• **Exercise instructions**
Copy each line below containing "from".

• **Supplied information**
BEGIN

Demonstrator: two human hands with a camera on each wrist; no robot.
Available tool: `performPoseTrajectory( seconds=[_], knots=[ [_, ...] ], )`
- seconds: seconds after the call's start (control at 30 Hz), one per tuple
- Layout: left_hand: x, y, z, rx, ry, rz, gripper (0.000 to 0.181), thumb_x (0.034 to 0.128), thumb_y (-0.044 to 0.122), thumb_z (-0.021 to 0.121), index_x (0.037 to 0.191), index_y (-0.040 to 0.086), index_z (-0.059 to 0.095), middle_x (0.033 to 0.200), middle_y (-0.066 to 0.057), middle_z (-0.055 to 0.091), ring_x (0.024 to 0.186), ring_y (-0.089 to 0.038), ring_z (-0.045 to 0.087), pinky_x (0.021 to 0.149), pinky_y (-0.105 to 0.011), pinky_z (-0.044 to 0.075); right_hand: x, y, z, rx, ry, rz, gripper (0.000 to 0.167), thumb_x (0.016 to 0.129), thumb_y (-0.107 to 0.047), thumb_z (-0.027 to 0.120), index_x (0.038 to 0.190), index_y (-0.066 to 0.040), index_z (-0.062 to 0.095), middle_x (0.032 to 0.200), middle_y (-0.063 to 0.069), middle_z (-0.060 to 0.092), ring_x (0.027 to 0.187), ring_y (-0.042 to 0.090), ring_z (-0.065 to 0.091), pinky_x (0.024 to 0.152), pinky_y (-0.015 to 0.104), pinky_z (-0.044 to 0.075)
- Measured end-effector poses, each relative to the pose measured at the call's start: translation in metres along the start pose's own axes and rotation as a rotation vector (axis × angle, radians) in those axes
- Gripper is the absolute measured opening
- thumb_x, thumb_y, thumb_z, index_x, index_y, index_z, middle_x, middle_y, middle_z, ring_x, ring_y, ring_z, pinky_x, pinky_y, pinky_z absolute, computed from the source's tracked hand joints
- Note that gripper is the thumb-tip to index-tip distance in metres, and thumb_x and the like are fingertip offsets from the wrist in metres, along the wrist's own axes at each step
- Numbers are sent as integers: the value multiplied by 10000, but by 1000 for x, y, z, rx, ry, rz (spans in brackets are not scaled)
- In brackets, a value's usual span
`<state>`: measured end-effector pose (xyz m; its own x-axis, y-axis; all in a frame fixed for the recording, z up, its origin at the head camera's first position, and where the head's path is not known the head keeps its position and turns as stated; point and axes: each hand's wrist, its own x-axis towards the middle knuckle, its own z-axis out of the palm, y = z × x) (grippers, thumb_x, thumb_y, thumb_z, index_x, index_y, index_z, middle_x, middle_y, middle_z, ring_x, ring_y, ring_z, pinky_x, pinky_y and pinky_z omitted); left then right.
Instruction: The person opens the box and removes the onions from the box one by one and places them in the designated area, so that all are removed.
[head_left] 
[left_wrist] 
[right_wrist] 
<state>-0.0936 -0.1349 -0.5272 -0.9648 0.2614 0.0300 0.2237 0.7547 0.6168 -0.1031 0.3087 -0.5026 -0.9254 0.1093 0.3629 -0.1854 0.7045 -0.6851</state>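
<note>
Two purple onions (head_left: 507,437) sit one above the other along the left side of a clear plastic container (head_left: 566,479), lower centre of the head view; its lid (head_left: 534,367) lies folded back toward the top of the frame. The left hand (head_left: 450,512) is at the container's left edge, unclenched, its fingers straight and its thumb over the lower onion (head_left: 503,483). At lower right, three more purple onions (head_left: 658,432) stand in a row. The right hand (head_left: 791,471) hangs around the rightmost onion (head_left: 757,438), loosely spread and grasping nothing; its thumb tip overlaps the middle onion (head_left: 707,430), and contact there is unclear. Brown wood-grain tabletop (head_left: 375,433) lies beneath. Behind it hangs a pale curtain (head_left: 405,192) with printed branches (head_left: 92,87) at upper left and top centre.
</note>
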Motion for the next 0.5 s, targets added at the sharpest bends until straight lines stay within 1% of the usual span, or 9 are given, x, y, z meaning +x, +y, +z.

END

• **Response area**
- thumb_x, thumb_y, thumb_z, index_x, index_y, index_z, middle_x, middle_y, middle_z, ring_x, ring_y, ring_z, pinky_x, pinky_y, pinky_z absolute, computed from the source's tracked hand joints
- Note that gripper is the thumb-tip to index-tip distance in metres, and thumb_x and the like are fingertip offsets from the wrist in metres, along the wrist's own axes at each step
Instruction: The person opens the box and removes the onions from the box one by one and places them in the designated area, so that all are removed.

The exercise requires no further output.